Два следующих дня ушли на то, чтобы произвести необходимую разведку. Трое матросов, хорошо знающих испанский, переодевшись подходящим образом, высадились на берег милях в полутора от бухты дона Диего и, пройдя незамеченными в поселок, провели там полдня. Потолкались на пристани, среди торговцев и сухопутных моряков, посидели в припортовых тавернах. Выяснить удалось следующее: дочь сэра, судя по всему, действительно находится у дона Диего, как и утверждал Биллингхэм. Один из лазутчиков узнал на рынке Тилби, камеристку мисс Элен. Ни о чем расспросить девушку не удалось, она была под присмотром альгвазила, и подойти к ней незаметно не представлялось возможным. В гавани Царит довольно подавленная атмосфера, всех угнетает полуторамесячное, после налета на Бриджфорд, безделье. Два шлюпа «Мурена» и «Бадахос», решившие искать счастья и удачи на свой страх и риск, получили лишь по паре пробоин от сорокапушечного француза севернее Кубы, их бесславное возвращение еще более сгустило атмосферу в гавани.
Энтони выслушал рассказы лазутчиков с вниманием, но без особого волнения, нечто подобное он и ожидал услышать. Единственный факт, который потряс его и заставил смертельно побледнеть, был сообщен ему в самом конце. В гавани стоит «Тенерифе».

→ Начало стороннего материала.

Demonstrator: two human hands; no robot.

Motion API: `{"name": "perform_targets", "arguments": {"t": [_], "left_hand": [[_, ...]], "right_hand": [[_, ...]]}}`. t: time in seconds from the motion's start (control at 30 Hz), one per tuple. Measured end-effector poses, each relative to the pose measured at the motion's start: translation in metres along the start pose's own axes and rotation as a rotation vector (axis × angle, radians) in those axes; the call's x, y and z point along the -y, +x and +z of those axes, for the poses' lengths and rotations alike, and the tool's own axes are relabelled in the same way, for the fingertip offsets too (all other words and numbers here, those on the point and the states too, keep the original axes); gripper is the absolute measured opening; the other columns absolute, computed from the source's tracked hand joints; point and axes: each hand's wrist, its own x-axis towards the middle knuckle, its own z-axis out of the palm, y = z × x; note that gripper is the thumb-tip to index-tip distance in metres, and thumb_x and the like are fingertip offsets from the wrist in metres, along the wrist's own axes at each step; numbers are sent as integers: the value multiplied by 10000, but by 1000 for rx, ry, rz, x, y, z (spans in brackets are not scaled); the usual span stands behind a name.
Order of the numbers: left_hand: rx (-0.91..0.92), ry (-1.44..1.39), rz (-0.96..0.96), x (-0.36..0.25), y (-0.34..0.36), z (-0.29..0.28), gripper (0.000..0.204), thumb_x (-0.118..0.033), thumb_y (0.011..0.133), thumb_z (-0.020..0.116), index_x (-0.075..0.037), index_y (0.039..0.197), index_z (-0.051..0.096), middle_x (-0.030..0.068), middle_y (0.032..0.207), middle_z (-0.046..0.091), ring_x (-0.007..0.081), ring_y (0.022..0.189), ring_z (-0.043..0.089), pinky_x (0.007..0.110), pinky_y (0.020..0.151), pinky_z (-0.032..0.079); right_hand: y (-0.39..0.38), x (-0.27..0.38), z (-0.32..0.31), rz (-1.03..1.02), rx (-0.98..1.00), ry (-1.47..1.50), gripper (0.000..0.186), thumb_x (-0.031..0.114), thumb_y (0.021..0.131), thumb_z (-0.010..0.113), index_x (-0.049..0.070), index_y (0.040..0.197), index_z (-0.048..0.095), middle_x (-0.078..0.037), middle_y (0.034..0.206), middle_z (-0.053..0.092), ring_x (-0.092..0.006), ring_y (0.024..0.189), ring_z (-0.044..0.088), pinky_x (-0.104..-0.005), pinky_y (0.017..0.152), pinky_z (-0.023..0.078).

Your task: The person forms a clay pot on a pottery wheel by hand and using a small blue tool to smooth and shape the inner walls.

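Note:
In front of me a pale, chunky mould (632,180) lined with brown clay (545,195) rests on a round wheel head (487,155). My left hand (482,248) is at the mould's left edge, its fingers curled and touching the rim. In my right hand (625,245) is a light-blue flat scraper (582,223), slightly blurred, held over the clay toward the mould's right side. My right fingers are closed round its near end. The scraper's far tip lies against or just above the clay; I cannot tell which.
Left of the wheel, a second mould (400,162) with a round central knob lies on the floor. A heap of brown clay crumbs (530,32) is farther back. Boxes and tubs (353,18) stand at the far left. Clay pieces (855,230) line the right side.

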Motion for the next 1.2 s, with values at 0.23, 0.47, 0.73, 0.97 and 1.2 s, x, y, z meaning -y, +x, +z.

— Вы не ошиблись? — спросил он лазутчиков, играя желваками.
Они готовы были клясться на Библии, что нет, не ошиблись. Да и трудно было ошибиться: испанский корабль намозолил всем глаза за время пребывания в Карлайлской бухте.
Энтони растерялся. Выходит, дон Мануэль все же его обманул?! Умело разыграл комедию, а Элен была в это время у него на борту? Или ее захватил дон Диего, но тогда каким образом его племянник узнал об этом?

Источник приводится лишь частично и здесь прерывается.